(Exercise data begins)
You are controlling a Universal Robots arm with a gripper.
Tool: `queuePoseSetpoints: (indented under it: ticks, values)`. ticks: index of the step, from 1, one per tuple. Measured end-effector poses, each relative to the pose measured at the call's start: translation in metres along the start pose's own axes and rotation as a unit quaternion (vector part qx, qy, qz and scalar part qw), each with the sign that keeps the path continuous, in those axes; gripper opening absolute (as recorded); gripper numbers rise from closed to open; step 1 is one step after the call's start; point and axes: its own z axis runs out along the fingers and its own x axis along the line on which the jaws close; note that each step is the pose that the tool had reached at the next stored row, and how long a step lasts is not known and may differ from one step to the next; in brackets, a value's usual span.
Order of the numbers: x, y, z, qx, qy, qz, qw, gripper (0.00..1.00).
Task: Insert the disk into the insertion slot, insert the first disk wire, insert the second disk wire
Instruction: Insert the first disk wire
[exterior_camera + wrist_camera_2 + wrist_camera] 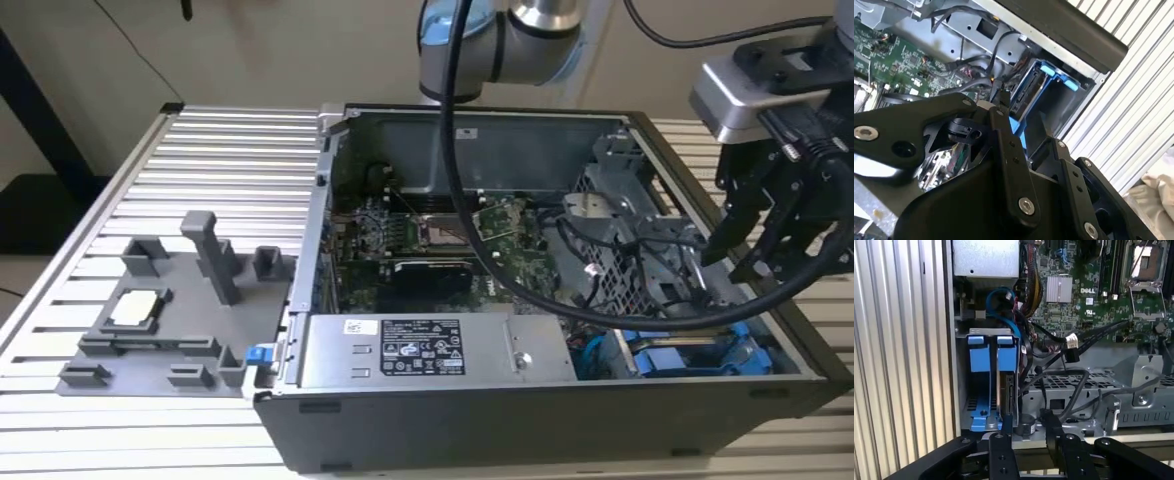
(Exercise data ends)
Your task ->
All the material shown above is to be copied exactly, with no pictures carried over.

Exercise response ->
You are controlling a Universal Robots arm with a gripper.
Tool: `queuePoseSetpoints: (indented under it: ticks, values)`. ticks: index of the step, from 1, one per tuple. Measured end-effector poses, each relative to the pose measured at the call's start: translation in metres along the start pose's own axes and rotation as a unit quaternion (vector part qx, qy, qz and scalar part qw), each with the sign that keeps the path continuous, in those axes; gripper opening absolute (as recorded); gripper numbers rise from closed to open; step 1 is one step after the call's start; point and axes: its own z axis runs out along the fingers and its own x axis along the line on which the jaws close; note that each step is the pose that the tool had reached at the next stored row, and how long a step lasts is not known and may differ from one step to the next; in brackets, a value's usual span.
Order of the numbers: x, y, z, qx, qy, qz, qw, gripper (0.00..1.00).
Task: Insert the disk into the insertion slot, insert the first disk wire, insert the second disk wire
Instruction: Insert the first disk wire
[exterior_camera + wrist_camera_2 + wrist_camera] 

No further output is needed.